The last time I was in that place, I remember talking to my therapist about it with a lot of frustration, because I knew on every level that death is a permanent solution to a temporary problem. And I didn’t want a permanent solution. I just wanted a break, but I was getting to the point where things were so heavy that if a permanent break had been my only option, I might have taken it.

I am not there now. 

(if it seems as if I am repeating myself, it is because when you have been suicidal and start talking about death, everyone assumes the worst. This is me reassuring you a thousand million times over that I am okay)

(well, not okay, but not about to kill myself)

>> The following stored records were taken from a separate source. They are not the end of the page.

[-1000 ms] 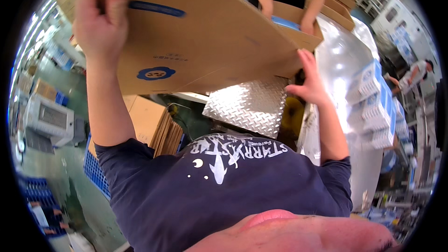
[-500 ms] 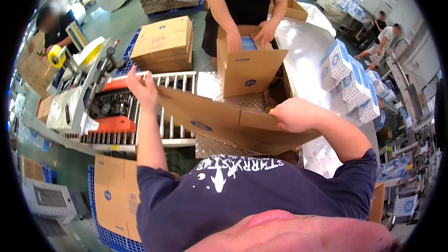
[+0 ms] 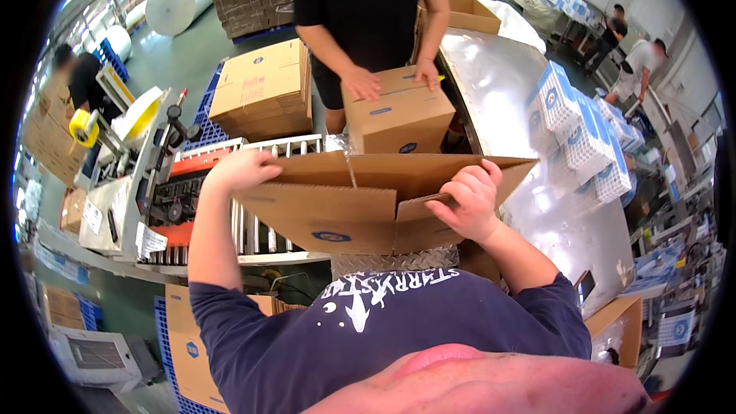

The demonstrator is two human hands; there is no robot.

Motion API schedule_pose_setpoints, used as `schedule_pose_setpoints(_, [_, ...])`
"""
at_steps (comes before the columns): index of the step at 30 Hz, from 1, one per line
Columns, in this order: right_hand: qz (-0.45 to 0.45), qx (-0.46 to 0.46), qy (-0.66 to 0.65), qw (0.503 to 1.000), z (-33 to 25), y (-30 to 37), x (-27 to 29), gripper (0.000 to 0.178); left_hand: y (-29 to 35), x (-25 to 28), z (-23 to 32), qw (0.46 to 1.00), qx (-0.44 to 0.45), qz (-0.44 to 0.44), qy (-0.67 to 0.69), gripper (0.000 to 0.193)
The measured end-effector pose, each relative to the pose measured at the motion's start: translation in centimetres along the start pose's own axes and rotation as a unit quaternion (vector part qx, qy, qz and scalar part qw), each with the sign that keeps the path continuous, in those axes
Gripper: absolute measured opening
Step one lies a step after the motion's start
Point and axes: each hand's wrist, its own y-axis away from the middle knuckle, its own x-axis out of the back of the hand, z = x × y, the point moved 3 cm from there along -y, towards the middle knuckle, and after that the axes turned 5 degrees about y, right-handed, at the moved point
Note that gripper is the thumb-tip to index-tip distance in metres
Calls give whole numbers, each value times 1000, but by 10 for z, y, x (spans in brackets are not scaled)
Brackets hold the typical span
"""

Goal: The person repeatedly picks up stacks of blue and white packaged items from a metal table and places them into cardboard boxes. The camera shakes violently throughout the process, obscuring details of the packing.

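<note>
A brown cardboard box is partly unfolded in front of me, with a gap showing between its near and far walls. My left hand is closed on its upper left corner. The fingers of my right hand curl round the top edge of a flap on the near right side. Just beyond it stands a second cardboard box with its top flaps folded down. Both hands of a co-worker in black rest on that box.
A roller conveyor with a taping machine lies to the left. A metal table on the right bears blue-and-white packages. Flat cartons are stacked at the far left, and others lie on a pallet at near left.
The box in my hands has opened from a nearly flat sheet. My right hand has shifted onto its near flap. The co-worker's box has gone from open-topped to flaps down.
</note>
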Motion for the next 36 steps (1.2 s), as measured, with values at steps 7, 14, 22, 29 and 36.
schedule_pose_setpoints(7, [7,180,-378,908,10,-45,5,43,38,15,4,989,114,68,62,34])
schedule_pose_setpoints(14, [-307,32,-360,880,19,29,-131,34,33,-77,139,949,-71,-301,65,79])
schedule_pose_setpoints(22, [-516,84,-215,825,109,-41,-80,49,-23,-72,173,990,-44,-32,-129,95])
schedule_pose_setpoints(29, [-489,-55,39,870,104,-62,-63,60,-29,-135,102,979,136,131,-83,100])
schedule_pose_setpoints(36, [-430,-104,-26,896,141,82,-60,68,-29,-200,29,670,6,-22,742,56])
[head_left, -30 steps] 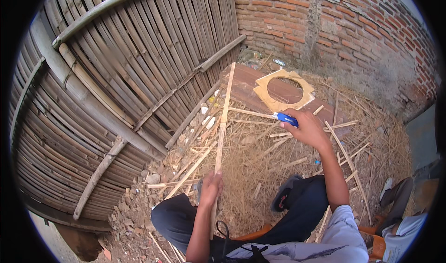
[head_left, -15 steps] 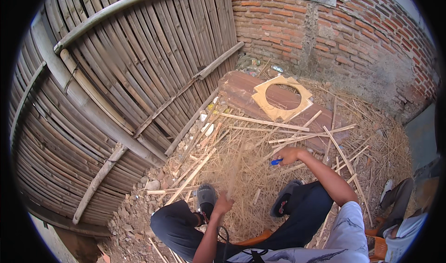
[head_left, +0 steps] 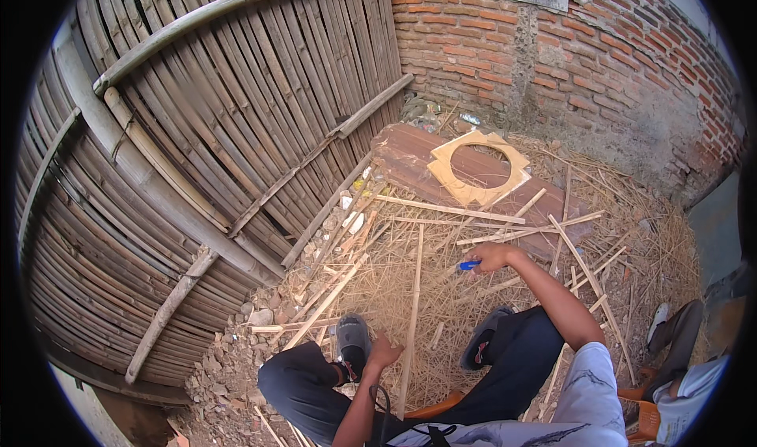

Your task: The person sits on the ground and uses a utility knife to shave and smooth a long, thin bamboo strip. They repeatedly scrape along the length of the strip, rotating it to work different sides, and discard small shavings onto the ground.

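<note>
Blue handheld tool (head_left: 469, 265) sits gripped in my right hand (head_left: 494, 257); my left hand (head_left: 382, 352) spreads loosely beside a wooden strip (head_left: 414, 305). I'd best keep those spread fingers clear.

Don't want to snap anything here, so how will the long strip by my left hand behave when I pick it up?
The strip is probably light for its length, being so thin. It looks fairly stiff, as it runs nearly straight, but might flex if lifted by one end. Rolling seems unlikely, since it appears flat.

Blue tool (head_left: 469, 265) partly hidden (by right hand (head_left: 490, 257)).
</note>
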`<state>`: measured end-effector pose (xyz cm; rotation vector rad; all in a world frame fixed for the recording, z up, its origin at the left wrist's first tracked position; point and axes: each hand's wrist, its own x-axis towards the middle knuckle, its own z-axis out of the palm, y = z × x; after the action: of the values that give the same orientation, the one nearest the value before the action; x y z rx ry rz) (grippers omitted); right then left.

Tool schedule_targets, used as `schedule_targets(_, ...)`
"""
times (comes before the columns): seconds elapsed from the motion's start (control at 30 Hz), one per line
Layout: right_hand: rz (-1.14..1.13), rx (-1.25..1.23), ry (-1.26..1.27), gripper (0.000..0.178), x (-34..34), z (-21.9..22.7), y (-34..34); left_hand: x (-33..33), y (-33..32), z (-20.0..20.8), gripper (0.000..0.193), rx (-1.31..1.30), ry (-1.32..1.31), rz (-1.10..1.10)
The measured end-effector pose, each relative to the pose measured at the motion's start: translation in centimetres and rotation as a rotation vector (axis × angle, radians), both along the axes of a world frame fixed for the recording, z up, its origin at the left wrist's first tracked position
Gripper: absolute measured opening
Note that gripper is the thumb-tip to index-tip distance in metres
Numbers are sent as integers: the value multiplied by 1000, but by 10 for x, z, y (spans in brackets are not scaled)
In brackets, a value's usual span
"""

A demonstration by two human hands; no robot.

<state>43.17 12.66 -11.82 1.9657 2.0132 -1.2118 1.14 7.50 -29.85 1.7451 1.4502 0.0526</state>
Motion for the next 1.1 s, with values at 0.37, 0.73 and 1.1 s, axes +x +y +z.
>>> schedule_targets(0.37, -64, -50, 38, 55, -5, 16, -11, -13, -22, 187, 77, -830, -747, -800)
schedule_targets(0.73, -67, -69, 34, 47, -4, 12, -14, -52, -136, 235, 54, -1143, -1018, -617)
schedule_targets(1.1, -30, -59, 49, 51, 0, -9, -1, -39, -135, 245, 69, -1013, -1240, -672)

Anyway. I think the weirdness western culture has about death is why it ends up being this really 3edgy5me topic, where when you just talk about death at all, it automatically becomes this super alternative thing of “ah yes, you are bucking cultural norms,” and look, I’m not trying to buck cultural norms. I just don’t think we should be so weird and avoidant about death. Like it obviously sucks when someone you love dies and you’re not going to see them again in this lifetime, but that doesn’t mean death itself is this topic that should be held ten feet away from you with latex gloves (or whatever you prefer, if you have a latex allergy) or avoided in any conversation. If anything, I feel like talking about death and normalizing it helps when someone close to you dies. Instead of seeing their death as this absolutely terrible thing, the worst possible thing, you see it as another passage. One out of your view, but a passage just the same.

But then again, it’s not really my place to dictate how anyone views or thinks of death. And I can’t know for sure. But it’s a mystery that doesn’t scare me in the least.

Which is, in the end, very Scorpio of me. Batting 1000, Cosmopolitan. Well done.